Among the lines listed below, count those that include the string "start", and state only the count.

──────────

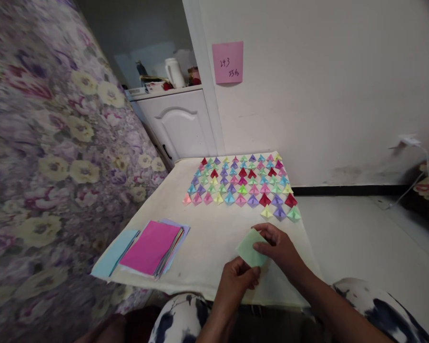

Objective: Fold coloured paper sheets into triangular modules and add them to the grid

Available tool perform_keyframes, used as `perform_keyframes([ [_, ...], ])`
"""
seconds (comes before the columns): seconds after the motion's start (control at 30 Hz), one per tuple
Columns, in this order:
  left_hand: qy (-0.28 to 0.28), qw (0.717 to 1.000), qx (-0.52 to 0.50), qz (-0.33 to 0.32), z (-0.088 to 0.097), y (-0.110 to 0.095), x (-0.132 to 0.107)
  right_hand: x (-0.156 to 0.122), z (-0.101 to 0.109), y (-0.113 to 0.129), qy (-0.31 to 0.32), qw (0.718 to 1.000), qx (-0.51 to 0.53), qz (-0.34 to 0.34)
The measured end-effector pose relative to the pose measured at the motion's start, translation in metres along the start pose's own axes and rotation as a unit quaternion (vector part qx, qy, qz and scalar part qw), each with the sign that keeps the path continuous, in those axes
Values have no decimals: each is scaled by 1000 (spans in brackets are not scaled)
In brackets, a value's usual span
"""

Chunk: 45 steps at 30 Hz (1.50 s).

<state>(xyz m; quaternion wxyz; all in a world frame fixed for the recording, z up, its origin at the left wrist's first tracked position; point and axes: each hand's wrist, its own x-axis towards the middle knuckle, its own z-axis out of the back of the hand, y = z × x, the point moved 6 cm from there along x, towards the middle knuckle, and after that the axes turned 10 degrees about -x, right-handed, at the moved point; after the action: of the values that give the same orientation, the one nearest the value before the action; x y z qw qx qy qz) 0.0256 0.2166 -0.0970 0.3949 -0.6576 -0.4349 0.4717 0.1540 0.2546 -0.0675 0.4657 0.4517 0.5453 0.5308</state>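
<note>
Both forearms are bare as far as they show, and the left hand (236, 281) and right hand (280, 245) are bare too, with slim, tapering fingers. Over the legs is a loose printed garment, white with dark navy patches and grey washes, like ink brushwork. Left of the right forearm (325, 293), the cloth on the left knee (180, 314) carries leaf-like navy blots and thin branching strokes. Just beside the same forearm, the cloth on the right knee (368, 305) has broader navy blotches and soft grey smudges.
</note>
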Motion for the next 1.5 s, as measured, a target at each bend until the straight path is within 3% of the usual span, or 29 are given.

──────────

COMPLETED TASK> 2